- Requirement -
Filter the entries below, keeping only lines with "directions".

- Records to use -

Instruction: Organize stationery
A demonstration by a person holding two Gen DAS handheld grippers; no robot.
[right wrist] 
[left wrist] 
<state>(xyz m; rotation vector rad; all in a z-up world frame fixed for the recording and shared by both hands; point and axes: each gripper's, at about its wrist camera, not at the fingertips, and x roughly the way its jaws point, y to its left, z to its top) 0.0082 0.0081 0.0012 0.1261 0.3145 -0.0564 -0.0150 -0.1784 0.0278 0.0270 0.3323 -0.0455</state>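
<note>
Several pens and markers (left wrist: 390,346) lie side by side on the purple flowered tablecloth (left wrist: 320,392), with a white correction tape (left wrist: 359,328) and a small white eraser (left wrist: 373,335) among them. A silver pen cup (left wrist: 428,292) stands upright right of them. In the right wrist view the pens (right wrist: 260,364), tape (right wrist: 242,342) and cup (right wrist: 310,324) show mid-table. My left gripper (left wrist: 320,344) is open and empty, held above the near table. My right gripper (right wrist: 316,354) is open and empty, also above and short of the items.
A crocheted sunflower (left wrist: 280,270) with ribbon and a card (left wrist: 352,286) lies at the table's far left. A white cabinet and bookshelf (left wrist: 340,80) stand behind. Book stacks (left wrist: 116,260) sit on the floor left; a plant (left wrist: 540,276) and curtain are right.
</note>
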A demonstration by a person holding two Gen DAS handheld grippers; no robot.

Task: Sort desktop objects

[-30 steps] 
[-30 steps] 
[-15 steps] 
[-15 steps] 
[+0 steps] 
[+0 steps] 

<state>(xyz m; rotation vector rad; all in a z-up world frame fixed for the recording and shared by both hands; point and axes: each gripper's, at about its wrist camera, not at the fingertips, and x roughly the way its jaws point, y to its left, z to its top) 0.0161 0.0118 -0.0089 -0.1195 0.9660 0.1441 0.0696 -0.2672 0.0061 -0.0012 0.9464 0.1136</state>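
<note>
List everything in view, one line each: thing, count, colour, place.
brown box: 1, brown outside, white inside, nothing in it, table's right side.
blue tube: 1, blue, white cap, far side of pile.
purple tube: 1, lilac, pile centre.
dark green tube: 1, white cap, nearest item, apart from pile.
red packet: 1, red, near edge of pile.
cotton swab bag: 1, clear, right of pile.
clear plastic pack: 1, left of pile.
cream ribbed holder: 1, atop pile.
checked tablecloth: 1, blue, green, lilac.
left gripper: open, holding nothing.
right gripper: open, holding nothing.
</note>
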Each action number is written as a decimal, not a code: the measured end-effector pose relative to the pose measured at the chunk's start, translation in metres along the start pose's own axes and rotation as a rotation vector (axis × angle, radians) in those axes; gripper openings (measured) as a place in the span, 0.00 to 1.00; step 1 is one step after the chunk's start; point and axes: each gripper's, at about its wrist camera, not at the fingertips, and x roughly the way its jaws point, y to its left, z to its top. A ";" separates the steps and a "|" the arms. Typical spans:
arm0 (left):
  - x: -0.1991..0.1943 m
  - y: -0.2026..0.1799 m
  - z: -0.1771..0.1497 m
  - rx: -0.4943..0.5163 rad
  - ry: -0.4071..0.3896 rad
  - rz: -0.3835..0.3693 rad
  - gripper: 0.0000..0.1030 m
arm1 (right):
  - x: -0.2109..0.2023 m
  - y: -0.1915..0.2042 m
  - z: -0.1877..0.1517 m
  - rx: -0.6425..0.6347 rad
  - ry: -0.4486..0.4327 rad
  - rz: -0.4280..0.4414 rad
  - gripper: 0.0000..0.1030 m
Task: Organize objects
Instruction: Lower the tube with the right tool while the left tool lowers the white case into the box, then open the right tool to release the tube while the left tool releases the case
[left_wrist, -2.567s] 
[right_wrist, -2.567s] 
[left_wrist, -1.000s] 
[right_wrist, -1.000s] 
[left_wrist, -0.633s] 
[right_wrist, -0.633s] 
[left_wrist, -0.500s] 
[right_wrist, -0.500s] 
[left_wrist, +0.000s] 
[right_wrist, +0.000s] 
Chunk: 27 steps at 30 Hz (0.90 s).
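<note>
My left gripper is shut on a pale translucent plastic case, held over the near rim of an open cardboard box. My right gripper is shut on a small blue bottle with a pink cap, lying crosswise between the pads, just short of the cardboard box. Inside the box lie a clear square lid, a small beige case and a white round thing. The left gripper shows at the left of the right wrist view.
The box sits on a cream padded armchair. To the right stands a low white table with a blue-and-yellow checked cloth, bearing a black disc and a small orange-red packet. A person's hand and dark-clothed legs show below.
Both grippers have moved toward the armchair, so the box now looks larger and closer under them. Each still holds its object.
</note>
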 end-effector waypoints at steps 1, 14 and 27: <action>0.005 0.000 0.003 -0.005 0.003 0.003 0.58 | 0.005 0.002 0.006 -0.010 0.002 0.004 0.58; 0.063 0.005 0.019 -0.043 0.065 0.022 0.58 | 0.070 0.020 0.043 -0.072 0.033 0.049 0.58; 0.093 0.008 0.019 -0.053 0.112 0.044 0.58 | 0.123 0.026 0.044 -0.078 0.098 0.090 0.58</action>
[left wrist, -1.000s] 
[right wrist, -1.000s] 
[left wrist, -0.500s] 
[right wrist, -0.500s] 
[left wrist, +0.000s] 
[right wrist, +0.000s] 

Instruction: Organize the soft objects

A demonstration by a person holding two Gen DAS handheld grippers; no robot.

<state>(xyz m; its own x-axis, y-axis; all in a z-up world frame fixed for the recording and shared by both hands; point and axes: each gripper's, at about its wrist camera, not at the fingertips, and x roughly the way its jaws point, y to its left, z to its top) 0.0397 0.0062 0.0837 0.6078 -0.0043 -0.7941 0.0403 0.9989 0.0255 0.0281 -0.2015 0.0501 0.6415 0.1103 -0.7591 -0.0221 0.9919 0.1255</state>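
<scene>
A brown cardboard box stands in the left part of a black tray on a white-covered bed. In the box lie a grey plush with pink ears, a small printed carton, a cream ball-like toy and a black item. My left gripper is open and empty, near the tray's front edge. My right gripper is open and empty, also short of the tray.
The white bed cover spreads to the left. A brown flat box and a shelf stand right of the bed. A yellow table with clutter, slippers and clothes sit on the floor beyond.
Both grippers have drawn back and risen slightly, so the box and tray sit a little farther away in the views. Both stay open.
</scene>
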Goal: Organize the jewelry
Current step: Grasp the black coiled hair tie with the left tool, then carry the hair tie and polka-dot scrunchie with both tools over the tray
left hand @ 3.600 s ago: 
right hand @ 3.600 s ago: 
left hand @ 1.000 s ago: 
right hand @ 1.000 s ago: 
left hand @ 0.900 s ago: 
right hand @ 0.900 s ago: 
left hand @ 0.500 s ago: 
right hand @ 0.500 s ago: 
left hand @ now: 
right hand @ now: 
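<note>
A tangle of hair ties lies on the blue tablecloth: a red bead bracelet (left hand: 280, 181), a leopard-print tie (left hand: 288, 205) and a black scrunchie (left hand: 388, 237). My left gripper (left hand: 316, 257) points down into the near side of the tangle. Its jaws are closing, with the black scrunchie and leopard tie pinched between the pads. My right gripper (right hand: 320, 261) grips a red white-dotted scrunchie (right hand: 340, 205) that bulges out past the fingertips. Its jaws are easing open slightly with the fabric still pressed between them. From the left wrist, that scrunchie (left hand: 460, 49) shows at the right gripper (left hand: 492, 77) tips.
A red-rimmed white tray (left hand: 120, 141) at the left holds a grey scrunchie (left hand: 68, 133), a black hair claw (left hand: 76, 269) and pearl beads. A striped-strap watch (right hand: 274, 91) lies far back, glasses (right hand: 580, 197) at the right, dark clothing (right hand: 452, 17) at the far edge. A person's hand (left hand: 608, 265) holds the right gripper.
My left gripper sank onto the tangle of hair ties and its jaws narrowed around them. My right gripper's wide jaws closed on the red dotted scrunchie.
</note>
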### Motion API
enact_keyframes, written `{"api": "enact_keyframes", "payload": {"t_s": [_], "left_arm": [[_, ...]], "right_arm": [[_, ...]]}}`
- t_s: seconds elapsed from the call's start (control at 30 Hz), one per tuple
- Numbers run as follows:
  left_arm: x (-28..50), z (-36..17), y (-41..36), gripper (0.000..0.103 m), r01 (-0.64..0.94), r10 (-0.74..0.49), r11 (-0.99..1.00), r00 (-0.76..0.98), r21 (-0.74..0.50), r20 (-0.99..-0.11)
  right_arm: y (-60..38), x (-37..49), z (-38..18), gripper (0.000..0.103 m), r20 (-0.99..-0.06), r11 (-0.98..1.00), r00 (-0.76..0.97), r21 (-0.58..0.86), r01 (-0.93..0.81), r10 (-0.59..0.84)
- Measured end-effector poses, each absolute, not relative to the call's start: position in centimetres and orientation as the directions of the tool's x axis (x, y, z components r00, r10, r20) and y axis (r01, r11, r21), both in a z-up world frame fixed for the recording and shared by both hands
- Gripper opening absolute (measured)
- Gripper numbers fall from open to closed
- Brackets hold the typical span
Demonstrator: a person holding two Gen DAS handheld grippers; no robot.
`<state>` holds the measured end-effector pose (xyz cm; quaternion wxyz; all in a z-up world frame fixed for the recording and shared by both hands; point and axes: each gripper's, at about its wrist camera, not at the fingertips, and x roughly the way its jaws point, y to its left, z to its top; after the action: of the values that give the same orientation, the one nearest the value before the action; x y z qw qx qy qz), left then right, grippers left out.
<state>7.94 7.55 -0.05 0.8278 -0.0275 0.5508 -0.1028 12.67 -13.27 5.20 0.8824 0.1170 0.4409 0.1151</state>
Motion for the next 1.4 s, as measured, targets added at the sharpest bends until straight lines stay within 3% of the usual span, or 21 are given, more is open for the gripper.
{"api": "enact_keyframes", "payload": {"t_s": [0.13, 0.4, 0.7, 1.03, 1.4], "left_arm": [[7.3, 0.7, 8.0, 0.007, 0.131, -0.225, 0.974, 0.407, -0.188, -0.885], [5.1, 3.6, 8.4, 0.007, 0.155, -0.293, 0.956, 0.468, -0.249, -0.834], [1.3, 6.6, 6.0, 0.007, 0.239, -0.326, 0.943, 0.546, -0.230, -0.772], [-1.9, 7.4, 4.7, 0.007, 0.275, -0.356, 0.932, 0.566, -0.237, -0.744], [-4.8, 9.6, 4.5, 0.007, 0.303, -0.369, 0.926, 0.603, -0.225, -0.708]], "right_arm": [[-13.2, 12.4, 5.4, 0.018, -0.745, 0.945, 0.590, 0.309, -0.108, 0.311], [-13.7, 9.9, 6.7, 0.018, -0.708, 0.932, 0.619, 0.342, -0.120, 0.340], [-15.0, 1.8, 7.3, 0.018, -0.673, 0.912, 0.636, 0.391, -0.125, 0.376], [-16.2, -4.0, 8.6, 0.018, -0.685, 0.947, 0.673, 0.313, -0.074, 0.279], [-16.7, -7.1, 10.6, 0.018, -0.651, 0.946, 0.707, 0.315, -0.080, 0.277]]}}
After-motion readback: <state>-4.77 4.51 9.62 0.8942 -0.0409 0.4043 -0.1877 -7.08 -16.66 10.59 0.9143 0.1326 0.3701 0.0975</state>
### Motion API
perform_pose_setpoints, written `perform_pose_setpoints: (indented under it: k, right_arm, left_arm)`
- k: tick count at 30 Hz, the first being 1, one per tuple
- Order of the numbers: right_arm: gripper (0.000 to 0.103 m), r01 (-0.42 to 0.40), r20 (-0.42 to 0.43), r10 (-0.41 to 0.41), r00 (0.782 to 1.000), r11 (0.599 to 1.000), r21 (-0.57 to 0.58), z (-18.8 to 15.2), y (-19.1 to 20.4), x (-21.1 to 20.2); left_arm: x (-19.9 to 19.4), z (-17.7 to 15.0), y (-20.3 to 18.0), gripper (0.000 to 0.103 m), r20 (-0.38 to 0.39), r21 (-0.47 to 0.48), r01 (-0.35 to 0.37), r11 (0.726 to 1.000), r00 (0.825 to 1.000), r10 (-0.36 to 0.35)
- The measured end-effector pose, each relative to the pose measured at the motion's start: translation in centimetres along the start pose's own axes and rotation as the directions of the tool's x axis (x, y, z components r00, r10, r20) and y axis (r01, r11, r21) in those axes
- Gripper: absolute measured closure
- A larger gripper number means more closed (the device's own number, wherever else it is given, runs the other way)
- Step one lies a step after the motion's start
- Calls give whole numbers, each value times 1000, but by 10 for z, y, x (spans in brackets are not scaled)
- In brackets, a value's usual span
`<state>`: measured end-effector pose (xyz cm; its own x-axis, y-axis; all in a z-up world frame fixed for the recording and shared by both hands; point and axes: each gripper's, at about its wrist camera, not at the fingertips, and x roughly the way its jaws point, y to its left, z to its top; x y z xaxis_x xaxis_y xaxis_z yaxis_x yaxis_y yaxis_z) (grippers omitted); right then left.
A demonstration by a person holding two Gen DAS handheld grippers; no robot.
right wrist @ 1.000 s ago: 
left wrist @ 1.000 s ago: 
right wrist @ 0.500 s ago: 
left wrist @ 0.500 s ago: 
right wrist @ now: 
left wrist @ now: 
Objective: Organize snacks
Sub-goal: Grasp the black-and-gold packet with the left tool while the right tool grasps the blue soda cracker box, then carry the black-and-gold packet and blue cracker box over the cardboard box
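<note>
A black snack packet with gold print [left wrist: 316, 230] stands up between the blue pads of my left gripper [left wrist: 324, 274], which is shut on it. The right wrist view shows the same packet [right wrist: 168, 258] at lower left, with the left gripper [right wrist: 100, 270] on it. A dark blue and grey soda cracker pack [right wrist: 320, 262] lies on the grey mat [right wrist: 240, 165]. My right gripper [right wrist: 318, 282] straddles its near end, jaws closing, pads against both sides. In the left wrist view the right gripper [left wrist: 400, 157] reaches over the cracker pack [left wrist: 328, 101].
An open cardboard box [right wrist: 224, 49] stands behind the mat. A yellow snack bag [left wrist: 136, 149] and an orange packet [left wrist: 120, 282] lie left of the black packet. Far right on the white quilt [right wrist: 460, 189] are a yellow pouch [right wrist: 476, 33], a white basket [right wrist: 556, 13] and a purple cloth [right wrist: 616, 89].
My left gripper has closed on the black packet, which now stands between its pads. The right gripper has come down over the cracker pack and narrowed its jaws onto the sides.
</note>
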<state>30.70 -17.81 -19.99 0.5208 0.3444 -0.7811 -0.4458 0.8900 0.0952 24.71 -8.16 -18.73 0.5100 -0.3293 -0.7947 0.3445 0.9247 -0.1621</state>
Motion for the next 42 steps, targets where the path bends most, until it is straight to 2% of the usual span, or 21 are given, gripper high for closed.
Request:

- Solution to the exercise -
- Measured end-effector poses, each absolute, not relative to the call's start: position in centimetres and orientation as the directions of the tool's x axis (x, y, z components r00, r10, r20) and y axis (r01, r11, r21), both in a z-up world frame fixed for the recording and shared by both hands
- The measured end-effector pose, each relative to the pose measured at the motion's start: translation in centimetres along the start pose's own axes and rotation as the directions of the tool's x axis (x, y, z components r00, r10, r20) and y axis (r01, r11, r21) in those axes

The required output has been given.